• TASK REQUIREMENTS: A word-for-word restatement of the full listing is required.

• DATASET EXCERPT:
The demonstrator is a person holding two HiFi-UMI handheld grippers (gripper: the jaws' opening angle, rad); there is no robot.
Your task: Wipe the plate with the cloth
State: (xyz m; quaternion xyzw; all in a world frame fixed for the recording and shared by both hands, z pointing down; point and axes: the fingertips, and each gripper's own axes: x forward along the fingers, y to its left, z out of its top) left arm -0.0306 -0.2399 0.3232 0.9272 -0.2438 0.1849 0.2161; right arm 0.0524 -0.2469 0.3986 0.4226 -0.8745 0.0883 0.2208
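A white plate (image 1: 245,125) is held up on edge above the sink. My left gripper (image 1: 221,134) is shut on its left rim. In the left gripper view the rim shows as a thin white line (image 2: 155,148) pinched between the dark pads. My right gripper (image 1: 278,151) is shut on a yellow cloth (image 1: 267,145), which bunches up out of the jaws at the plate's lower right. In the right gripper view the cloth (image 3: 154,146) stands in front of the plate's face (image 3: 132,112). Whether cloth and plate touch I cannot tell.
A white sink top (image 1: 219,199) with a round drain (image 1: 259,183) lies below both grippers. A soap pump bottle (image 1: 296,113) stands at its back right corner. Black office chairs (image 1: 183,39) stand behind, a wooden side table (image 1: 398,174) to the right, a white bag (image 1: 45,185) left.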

• EXERCISE SOLUTION:
The demonstrator is a person holding two HiFi-UMI handheld grippers (gripper: the jaws' opening angle, rad); there is no robot.
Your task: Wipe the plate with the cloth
State: (xyz m; quaternion xyzw; all in a world frame fixed for the recording and shared by both hands, z pointing down; point and axes: the fingertips, and each gripper's own axes: x forward along the fingers, y to its left, z out of its top) left arm -0.0306 -0.2399 0.3232 0.9272 -0.2438 0.1849 0.2161; right arm 0.0524 -0.2469 0.3986 0.4226 -0.8745 0.0883 0.2208
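A white plate (image 1: 245,125) is held up on edge above the sink. My left gripper (image 1: 221,134) is shut on its left rim. In the left gripper view the rim shows as a thin white line (image 2: 155,148) pinched between the dark pads. My right gripper (image 1: 278,151) is shut on a yellow cloth (image 1: 267,145), which bunches up out of the jaws at the plate's lower right. In the right gripper view the cloth (image 3: 154,146) stands in front of the plate's face (image 3: 132,112). Whether cloth and plate touch I cannot tell.
A white sink top (image 1: 219,199) with a round drain (image 1: 259,183) lies below both grippers. A soap pump bottle (image 1: 296,113) stands at its back right corner. Black office chairs (image 1: 183,39) stand behind, a wooden side table (image 1: 398,174) to the right, a white bag (image 1: 45,185) left.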

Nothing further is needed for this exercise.